WHAT YOU NEED TO DO:
Gather every line below where "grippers" appears.

[Opening TASK INPUTS section]

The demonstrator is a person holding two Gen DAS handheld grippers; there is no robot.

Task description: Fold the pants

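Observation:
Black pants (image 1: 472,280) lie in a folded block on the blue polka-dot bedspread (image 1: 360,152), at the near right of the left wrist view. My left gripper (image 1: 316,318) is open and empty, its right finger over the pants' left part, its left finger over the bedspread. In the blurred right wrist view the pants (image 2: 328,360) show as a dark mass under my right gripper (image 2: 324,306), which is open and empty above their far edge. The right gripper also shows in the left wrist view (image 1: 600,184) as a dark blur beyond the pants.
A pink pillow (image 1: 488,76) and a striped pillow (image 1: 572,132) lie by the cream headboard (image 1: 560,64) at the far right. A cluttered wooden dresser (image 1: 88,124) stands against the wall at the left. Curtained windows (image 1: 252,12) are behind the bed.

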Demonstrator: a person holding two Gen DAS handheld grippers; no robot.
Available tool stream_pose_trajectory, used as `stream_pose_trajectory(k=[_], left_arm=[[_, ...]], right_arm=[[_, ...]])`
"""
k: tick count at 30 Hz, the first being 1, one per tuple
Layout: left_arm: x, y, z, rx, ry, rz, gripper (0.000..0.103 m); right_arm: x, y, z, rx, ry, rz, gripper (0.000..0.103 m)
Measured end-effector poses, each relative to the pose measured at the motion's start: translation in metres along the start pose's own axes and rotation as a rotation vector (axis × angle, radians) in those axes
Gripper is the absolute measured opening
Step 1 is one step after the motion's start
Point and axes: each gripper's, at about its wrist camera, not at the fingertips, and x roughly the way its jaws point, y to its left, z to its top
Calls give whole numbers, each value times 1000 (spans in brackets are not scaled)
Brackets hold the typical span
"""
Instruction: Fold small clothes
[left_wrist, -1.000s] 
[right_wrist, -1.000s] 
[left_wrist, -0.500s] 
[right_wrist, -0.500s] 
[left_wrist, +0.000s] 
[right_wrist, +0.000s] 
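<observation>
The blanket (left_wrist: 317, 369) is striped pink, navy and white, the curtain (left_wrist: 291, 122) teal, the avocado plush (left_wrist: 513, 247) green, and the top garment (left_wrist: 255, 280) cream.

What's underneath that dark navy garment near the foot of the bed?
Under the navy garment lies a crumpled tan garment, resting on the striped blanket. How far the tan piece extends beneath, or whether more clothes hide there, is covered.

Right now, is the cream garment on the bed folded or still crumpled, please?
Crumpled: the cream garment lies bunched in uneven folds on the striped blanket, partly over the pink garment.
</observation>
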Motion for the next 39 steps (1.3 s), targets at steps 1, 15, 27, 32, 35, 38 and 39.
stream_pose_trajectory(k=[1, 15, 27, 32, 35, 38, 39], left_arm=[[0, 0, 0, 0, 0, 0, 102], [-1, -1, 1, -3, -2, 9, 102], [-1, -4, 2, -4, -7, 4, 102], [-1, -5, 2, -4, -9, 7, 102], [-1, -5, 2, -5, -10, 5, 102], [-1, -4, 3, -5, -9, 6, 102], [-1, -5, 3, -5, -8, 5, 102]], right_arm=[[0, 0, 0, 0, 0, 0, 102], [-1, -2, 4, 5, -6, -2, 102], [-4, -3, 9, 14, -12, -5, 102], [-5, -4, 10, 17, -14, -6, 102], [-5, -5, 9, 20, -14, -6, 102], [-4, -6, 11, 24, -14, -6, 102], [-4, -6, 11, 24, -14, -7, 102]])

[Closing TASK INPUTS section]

ANSWER TO THIS PROBLEM:
The demonstrator is a person holding two Gen DAS handheld grippers; there is no robot.
Demonstrator: a person holding two Gen DAS handheld grippers; no robot.

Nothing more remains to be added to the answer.